Esse cenário se comprova em dados já que segundo levantamento da Conaq e da Comissão Pastoral da Terra, em 2017 o número de assassinatos de quilombolas foi o maior em dez anos e o homicídio contra essa população aumentou 350% em comparação a 2016. 

É neste contexto que a questão quilombola ganha peso no cenário nacional. O reconhecimento legal de direitos, no que diz respeito ao título de terras, gerou uma série de demandas por proposições legislativas em âmbito federal e estadual. 

E para atender essas demandas, surgem organizações como a CONAQ, com o objetivo de lutar pela garantia de uso coletivo do território, pela implantação de projetos de desenvolvimento sustentável e pela implementação de políticas públicas nas comunidades de quilombo. 

Consciência negra 

Além disso, a luta do movimento negro se confunde com o avanço do direito quilombola na legislação brasileira. Não por acaso, o dia da consciência negra também é um dia em homenagem a Zumbi dos Palmares, o último dos líderes do Quilombo dos Palmares, o maior dos quilombos do período colonial. 

O movimento negro foi um importante ator no processo de redemocratização do país após a ditadura militar, sobretudo no que diz respeito aos direitos étnicos-quilombolas, tendo feito as principais articulações neste campo. 

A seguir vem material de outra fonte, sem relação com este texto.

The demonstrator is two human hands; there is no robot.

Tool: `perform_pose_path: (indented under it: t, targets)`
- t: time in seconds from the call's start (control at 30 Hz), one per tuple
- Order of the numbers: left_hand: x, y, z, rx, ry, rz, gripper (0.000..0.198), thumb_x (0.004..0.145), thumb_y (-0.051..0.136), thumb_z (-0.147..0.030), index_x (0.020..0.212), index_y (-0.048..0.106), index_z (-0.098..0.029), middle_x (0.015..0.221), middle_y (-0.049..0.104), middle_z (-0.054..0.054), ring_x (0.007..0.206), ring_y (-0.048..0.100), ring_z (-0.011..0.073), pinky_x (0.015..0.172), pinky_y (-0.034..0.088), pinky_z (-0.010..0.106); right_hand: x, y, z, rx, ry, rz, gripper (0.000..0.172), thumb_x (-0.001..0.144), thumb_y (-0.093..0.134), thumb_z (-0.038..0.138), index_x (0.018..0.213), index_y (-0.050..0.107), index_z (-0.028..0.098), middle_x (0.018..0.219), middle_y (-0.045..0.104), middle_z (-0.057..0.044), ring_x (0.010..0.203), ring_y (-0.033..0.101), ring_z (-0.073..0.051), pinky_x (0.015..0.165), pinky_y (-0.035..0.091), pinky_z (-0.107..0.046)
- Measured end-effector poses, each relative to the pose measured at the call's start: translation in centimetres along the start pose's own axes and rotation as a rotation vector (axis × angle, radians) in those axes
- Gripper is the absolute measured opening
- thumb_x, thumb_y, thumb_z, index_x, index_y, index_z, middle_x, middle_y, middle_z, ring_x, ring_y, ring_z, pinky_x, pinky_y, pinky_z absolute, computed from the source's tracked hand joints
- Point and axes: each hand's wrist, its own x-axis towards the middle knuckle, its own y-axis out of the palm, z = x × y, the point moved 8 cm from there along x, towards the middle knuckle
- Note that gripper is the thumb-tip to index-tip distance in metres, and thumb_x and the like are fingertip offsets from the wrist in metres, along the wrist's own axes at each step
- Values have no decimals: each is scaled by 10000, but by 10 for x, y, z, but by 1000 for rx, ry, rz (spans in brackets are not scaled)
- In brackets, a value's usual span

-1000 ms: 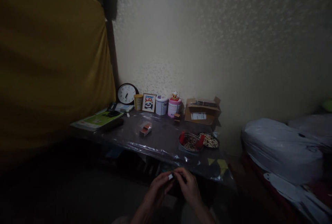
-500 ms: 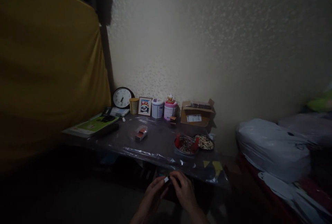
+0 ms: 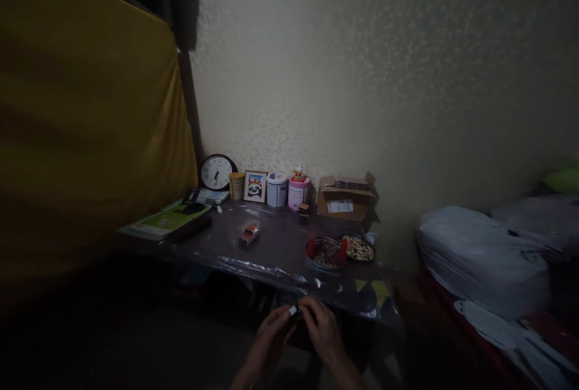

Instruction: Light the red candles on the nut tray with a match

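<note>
Just in front of the table's near edge, my left hand [image 3: 270,331] pinches a small block-like piece [image 3: 294,310], whitish on the side that shows and dark at its right end. My right hand [image 3: 320,325] meets it from the right, its fingers closed at the dark end. Dim light hides the exact kind of this piece. Nearest on the table are a round plate [image 3: 326,265] with small bits and two red upright pieces, and behind it a second plate [image 3: 371,258] full of short pale sticks.
Plastic sheeting covers the table [image 3: 280,239]. A small orange-brown pack in clear wrap [image 3: 249,232] lies mid-table. Along the wall stand a clock [image 3: 218,172], a framed panda picture [image 3: 256,187], two tubs [image 3: 277,190] and an open cardboard box [image 3: 341,203]. White bags [image 3: 484,257] lie at right.
The view has shifted slightly, so the table things sit a little further right. Both hands keep their hold on the small piece, which has barely moved.
</note>
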Motion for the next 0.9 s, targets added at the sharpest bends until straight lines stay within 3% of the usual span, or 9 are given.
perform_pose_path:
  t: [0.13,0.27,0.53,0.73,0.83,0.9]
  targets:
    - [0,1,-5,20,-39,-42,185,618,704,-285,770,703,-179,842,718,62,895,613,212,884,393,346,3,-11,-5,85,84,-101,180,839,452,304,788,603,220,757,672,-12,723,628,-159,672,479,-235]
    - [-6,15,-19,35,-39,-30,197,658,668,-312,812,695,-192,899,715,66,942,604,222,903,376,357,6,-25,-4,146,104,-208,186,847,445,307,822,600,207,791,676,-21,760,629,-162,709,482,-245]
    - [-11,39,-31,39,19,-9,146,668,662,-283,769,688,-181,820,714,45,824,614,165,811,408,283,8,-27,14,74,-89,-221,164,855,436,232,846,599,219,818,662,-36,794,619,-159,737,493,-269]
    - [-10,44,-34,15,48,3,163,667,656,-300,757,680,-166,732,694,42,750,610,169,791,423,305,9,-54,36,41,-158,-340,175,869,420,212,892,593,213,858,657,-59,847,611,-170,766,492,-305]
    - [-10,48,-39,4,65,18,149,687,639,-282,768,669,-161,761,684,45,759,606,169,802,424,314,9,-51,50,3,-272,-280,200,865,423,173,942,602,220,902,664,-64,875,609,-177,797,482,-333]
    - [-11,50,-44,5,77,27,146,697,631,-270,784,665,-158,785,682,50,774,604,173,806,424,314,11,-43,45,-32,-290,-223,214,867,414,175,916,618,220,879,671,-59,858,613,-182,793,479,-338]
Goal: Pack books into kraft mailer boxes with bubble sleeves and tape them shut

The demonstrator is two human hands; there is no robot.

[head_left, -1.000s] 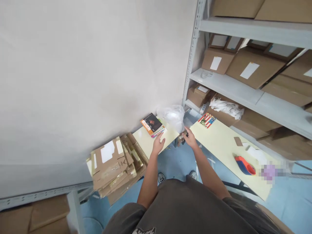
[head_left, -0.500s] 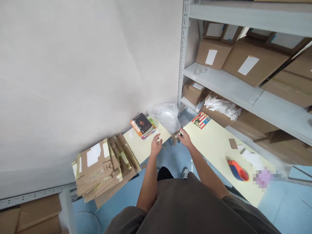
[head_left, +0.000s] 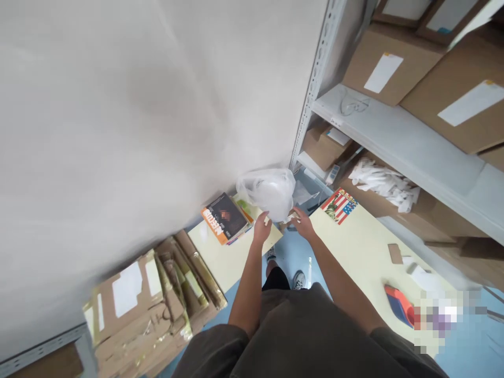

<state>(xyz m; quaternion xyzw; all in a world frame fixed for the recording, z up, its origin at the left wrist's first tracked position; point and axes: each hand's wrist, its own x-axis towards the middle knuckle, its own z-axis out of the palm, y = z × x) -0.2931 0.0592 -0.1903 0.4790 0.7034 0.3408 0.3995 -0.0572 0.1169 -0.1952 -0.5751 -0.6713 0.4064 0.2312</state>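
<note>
A white translucent plastic bag point(head_left: 273, 191) stands in the corner between two pale tabletops. My left hand point(head_left: 262, 228) is at its near left edge, fingers curved and apart from the thumb; whether it touches the plastic cannot be told. My right hand point(head_left: 303, 224) is at the bag's lower right, its fingers closed around something small and whitish that I cannot make out. Left of my left hand lies a stack of books point(head_left: 226, 216), the top one dark with an orange band. A flag-patterned booklet point(head_left: 339, 205) lies right of my right hand.
Flattened cardboard boxes point(head_left: 134, 310) are piled at the left tabletop's near end. The right tabletop point(head_left: 354, 257) carries a red-and-blue object point(head_left: 398, 304) and a brown card piece point(head_left: 395, 253). Grey shelving point(head_left: 409, 131) with cartons stands at right; white strips point(head_left: 384, 184) fill a box.
Both hands have moved forward to the plastic bag's near edge. The view has shifted, with the shelves and books appearing larger. One more shoe now shows on the floor.
</note>
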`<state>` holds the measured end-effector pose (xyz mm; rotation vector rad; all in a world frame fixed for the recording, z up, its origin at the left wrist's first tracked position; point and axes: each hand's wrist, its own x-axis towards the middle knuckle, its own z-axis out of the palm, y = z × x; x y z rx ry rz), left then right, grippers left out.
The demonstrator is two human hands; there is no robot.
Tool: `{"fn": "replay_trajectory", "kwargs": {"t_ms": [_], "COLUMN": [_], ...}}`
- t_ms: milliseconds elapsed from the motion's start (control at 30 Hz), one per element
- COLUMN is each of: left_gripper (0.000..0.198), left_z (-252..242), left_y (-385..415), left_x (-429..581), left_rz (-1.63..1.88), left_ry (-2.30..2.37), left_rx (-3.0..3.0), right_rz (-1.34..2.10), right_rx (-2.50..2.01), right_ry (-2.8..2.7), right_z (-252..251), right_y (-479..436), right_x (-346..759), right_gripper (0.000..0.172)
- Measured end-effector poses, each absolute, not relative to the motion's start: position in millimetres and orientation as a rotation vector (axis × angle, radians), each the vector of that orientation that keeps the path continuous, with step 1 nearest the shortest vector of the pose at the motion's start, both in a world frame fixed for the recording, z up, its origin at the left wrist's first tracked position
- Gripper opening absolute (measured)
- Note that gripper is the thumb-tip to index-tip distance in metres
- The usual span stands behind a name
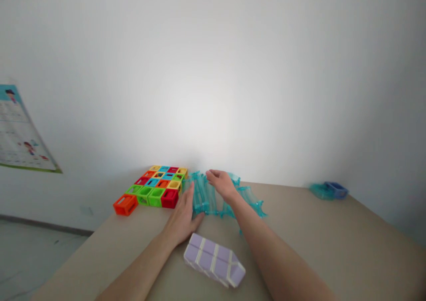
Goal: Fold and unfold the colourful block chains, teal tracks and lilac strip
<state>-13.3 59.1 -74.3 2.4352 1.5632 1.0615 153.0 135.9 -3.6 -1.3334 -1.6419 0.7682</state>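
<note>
A row of see-through teal plastic pieces (213, 203) lies on the table near the wall, the pieces side by side. Along its left end rests my left hand (182, 216), fingers stretched forward and thumb apart, touching or almost touching the nearest piece. My right hand (222, 184) is over the middle of the row, its fingers bent and drawn together; whatever they pinch, if anything, is hidden. Between my forearms sits a bundle of lilac blocks with white edges (213, 259), slightly tilted to the right, with neither hand on it.
Left of the teal row, open-frame cubes (156, 183) in several colours form a flat grid against the wall. One orange cube (125, 204) juts out at its front left corner. A blue basket (337, 190) and a blurred teal heap (321, 191) stand at the table's far right.
</note>
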Motion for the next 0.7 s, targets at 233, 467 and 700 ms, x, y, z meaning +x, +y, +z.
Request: {"fn": "replay_trajectory", "kwargs": {"t_ms": [233, 467, 700], "left_gripper": [0.065, 0.044, 0.029], "left_z": [-68, -61, -55], "left_y": [58, 60, 58], "left_x": [-11, -13, -12], "left_rz": [1.074, 1.164, 1.205], "left_ry": [1.687, 1.712, 1.682], "left_rx": [2.395, 2.308, 2.327], "right_rz": [0.229, -0.051, -0.173], "right_rx": [-1.710, -1.822, -1.692], "right_ry": [-1.857, -1.885, -1.815], "right_z": [-20, -37, -35], "right_y": [136, 147, 149], "right_x": [202, 210, 211], "right_gripper": [0.038, 0.019, 0.015]}}
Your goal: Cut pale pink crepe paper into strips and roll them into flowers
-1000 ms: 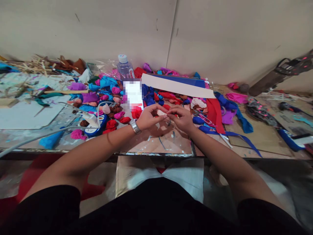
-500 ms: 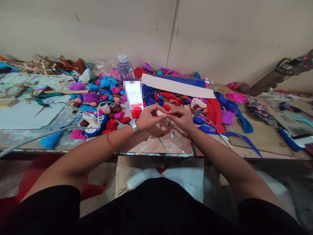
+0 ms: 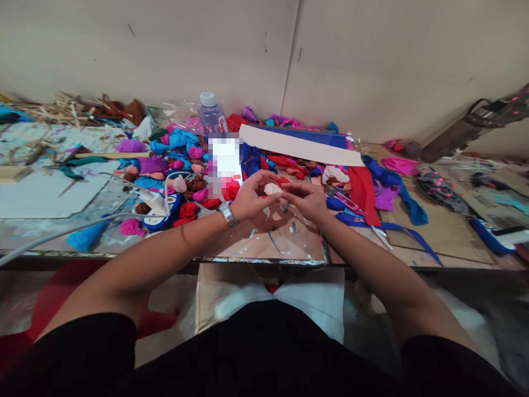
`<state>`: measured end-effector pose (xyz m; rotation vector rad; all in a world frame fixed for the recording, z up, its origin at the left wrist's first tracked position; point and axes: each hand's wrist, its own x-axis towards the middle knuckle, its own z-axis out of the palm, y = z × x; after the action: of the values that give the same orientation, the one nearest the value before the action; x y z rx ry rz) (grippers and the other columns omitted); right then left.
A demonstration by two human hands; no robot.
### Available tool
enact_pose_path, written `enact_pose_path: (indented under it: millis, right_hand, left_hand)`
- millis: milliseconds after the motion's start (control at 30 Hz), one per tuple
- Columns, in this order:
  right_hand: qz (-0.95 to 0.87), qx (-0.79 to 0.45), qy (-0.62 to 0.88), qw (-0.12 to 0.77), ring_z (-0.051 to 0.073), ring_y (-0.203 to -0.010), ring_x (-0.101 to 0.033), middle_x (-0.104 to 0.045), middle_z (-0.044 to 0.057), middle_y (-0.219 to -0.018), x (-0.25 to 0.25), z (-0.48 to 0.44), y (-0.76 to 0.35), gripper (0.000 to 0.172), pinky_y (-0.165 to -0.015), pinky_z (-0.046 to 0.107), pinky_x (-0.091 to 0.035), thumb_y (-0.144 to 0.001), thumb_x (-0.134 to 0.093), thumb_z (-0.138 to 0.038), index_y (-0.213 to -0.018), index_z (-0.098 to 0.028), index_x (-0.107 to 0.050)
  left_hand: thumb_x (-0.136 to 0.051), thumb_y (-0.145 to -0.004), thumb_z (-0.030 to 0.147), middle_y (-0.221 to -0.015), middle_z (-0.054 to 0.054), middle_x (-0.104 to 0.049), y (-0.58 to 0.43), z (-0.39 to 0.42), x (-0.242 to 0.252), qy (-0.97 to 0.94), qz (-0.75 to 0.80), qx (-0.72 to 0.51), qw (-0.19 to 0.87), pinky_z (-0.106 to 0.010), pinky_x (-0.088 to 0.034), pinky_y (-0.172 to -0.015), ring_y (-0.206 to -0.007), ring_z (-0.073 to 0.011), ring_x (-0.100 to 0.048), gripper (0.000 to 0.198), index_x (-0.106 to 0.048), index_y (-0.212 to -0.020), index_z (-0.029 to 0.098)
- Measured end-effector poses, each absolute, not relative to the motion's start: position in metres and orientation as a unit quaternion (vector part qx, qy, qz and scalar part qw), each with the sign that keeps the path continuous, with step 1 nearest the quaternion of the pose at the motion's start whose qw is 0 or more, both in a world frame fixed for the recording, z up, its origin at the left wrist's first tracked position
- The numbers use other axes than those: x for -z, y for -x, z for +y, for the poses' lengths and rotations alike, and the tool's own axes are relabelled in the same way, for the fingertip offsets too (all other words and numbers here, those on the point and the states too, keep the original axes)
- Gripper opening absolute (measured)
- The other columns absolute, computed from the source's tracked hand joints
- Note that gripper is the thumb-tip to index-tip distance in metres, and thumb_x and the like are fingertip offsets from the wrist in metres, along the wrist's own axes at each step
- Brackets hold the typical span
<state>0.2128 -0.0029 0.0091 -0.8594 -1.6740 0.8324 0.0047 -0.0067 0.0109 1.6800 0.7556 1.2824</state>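
Between my two hands is a small pale pink piece of crumpled crepe paper (image 3: 271, 189), partly covered by the fingers. My left hand (image 3: 251, 199), with a metal watch (image 3: 228, 214) on its wrist, is closed on the paper's left side. From the right, my right hand (image 3: 308, 199) pinches the same piece with thumb and fingertips. Both are raised a little over the worktable (image 3: 285, 242). Just beyond them lie red crepe paper rosettes (image 3: 231, 190) and a lit phone (image 3: 226, 160), partly blurred out.
A power strip (image 3: 159, 218) with a cable sits left of my hands. Behind stand a water bottle (image 3: 211, 117) and a long pale paper strip (image 3: 301, 145). Red strips (image 3: 363, 193), a pink cutter (image 3: 349, 202) and blue ribbon (image 3: 400, 229) lie right. Pliers (image 3: 72, 170) rest far left.
More of the pale pink crepe paper shows between my hands now. My fingers have shifted slightly around it; the arms and the table things stay where they were.
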Motion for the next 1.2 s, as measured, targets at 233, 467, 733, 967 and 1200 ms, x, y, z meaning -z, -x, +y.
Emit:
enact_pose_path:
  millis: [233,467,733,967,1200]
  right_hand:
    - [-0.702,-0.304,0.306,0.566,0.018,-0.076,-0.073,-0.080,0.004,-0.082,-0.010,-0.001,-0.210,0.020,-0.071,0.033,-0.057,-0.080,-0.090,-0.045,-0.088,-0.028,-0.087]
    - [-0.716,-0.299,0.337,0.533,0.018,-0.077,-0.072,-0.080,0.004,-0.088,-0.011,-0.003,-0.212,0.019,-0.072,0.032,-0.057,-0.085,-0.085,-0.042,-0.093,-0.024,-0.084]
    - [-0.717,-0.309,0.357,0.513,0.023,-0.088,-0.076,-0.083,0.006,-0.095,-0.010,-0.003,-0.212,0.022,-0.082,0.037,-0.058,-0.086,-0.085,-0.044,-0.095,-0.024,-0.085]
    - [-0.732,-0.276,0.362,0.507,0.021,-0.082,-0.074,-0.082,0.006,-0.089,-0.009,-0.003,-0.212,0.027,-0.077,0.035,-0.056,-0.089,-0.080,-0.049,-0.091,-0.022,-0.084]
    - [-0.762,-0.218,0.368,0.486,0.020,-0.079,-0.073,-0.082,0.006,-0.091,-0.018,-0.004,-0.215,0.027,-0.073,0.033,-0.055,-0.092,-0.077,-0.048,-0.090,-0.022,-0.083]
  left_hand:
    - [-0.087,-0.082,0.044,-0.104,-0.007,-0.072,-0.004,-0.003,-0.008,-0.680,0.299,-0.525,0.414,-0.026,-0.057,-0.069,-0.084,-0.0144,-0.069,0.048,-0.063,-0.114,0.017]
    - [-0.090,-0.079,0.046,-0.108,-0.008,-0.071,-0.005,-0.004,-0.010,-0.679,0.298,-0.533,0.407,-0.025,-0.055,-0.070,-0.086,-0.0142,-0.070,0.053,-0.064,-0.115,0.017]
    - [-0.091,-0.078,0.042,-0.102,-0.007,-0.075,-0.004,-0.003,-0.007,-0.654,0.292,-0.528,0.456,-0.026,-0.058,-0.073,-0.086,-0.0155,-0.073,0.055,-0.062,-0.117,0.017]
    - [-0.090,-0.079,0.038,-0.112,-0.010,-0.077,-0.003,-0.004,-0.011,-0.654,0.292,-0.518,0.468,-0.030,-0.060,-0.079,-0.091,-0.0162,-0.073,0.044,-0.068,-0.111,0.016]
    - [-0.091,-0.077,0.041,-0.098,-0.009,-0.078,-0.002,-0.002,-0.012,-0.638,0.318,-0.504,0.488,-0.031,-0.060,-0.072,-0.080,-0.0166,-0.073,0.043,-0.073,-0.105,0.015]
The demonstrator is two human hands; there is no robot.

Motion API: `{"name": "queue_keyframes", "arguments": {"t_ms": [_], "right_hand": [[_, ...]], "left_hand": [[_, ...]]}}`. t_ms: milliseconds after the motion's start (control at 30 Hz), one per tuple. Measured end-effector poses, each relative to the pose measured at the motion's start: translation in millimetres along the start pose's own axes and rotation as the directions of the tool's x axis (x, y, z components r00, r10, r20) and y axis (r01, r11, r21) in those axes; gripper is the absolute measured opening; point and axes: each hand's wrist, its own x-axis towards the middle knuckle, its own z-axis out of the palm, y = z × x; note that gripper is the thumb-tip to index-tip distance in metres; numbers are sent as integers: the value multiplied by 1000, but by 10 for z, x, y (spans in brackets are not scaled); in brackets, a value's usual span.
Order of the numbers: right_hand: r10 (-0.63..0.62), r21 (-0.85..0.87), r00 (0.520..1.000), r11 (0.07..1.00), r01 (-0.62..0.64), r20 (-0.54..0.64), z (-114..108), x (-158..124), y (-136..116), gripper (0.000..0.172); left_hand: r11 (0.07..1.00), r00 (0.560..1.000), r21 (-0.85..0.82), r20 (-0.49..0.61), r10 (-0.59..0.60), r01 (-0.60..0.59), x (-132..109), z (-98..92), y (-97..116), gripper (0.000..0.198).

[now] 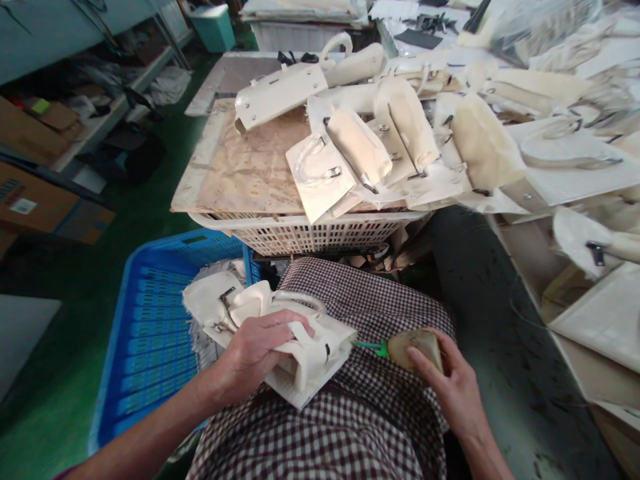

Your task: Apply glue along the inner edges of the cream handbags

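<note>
My left hand (260,347) is closed on a cream-white handbag piece (320,343) with a rounded handle and a dark zipper pull, held over my lap. In my right hand (453,380) is a squeeze bottle (413,350), brownish and translucent, its green nozzle pointing left. The nozzle tip is at the right edge of the bag piece; whether it touches cannot be made out. Checked brown-and-white cloth (370,293) covers my lap beneath both.
A blue plastic basket (150,333) with grey-white scraps stands at my left. Ahead, a board (240,167) rests on a white basket (310,233), with several cream bag pieces (360,147) at its right. More bag pieces (575,157) cover the table to the right.
</note>
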Motion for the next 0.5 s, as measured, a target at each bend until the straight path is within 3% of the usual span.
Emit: {"name": "queue_keyframes", "arguments": {"t_ms": [100,300,500], "right_hand": [[26,30,997,999,-28,77,-16,-17,1,61],[78,79,997,994,-78,0,50,-31,-2,66],[82,96,995,992,-87,58,36,-39,19,58]], "left_hand": [[1000,999,14,36,13,-13,-33,1,-42,25],[1000,1000,1,-25,2,-2,-60,46,-25,20],[995,996,43,-4,94,-94,-36,21,21,21]]}}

A garantia legal na Constituição Federal de 1988 referente aos direitos quilombolas foi um cenário fértil para a produção de novas lutas étnicas por reconhecimento e se materializou no artigo 68 do Ato das Disposições Constitucionais Transitórias. 

Aos remanescentes das comunidades dos quilombos que estejam ocupando suas terras, é reconhecida a propriedade definitiva, devendo o Estado emitir-lhes títulos respectivos.

Como resultado dessa luta, em 1995, foi concedido o primeiro título de posse de terra a uma comunidade quilombola, no Brasil, a de Boa Vista, no Rio Trombetas. Em 1996, foi a vez das comunidades negras do Pacoval e Água Fria receberem os títulos. 

Há ainda muito que se avançar no que diz respeito aos direitos quilombolas. No dia da Consciência Negra e sempre, resgatar este debate é uma forma lembrar que é preciso manter a terra livre, já que ela representa o direito de ser livre e o direito de posse do espaço vivido. 

Texto por Camila Araujo, assessora de Comunicação do ISPN. Foto: Méle Dornelas/Acervo ISPN.